How to complete this task: What you return must match the listing below exactly, minus any pictures.

-*-*-

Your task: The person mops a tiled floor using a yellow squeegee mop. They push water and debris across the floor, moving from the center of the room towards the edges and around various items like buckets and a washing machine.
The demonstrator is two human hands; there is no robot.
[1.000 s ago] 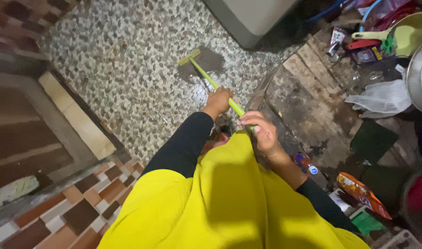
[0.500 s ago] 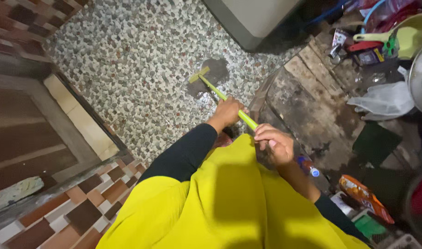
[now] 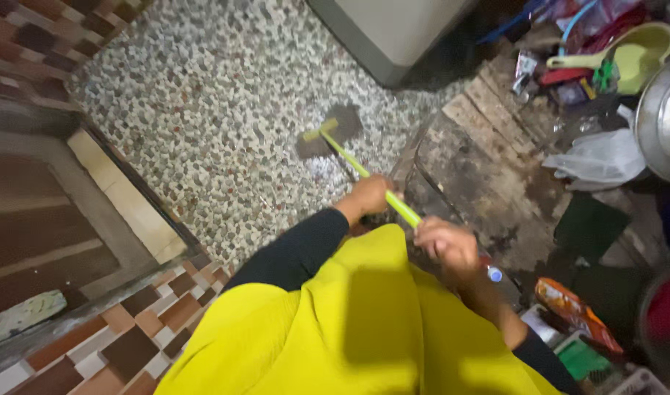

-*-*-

Result for this exercise:
Your task: The person mops a tiled floor using a yellow squeegee mop. They push water and debris across the floor, moving from the center of the room towards the edges and around various items like buckets and a washing machine.
The demonstrator is two human hands; there is no robot.
[1.000 s ago] 
[0.500 s ago] 
[now] 

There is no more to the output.